A symmetry breaking mechanism for selecting the speed of relativistic solitons

TL;DR

This paper introduces a novel mechanism to control the velocity of relativistic sine-Gordon solitons by breaking Lorentz symmetry, applicable to molecular chains and broader field theories, while maintaining soliton stability.

Contribution

It presents a new symmetry breaking approach to fix soliton speeds in sine-Gordon models, extending from molecular chains to general two-dimensional field theories.

Findings

Mechanism allows tuning soliton speed via elastic parameters.

Relativistic features like topological charge and stability are preserved.

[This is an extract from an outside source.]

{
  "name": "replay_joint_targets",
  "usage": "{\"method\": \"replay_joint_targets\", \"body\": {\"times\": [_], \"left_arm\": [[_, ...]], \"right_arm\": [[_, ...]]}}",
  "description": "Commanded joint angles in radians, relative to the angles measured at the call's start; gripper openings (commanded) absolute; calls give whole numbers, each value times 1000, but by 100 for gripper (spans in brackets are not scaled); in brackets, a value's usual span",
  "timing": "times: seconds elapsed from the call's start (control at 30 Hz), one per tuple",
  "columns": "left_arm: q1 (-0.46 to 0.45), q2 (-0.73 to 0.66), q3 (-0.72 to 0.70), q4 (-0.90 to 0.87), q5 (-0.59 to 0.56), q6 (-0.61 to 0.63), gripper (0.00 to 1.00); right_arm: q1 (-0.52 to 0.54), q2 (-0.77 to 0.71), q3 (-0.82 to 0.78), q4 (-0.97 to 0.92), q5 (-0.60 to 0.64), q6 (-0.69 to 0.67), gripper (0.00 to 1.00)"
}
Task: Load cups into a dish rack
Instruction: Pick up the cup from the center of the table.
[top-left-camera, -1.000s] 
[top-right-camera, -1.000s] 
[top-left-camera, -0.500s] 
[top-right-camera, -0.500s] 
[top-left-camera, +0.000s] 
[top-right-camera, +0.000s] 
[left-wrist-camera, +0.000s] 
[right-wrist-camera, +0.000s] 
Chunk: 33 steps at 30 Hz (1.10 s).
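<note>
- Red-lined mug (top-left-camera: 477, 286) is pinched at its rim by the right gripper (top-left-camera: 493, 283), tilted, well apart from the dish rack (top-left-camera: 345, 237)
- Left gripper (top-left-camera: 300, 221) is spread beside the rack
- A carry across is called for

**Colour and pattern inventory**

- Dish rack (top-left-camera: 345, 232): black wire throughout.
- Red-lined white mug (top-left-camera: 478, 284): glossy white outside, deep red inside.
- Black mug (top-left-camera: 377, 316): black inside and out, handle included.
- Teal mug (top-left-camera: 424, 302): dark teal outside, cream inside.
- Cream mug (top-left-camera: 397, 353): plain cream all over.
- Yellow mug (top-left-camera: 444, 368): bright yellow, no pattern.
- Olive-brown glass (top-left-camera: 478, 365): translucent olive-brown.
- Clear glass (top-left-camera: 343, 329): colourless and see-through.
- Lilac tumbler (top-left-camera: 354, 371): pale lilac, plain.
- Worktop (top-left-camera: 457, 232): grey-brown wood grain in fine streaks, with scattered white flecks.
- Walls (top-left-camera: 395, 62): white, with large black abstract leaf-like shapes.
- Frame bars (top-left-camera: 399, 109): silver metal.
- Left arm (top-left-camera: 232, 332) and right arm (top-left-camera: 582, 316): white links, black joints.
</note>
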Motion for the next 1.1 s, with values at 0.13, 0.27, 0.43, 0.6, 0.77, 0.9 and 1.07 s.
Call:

Applicable to both molecular models and field theories.

Abstract

We propose a mechanism for fixing the velocity of relativistic soliton based on the breaking of the Lorentz symmetry of the sine-Gordon (SG) model. The proposal is first elaborated for a molecular chain model, as the simple pendulum limit of a double pendulums chain. It is then generalized to a full class of two-dimensional field theories of the sine-Gordon type. From a phenomenological point of view, the mechanism allows one to select the speed of a SG soliton just by tuning elastic couplings constants and kinematical parameters. From a fundamental, field-theoretical point of view we show that the characterizing features of relativistic SG solitons (existence of conserved topological charges and stability) may be still preserved even if the Lorentz symmetry is broken and a soliton of a given speed is selected.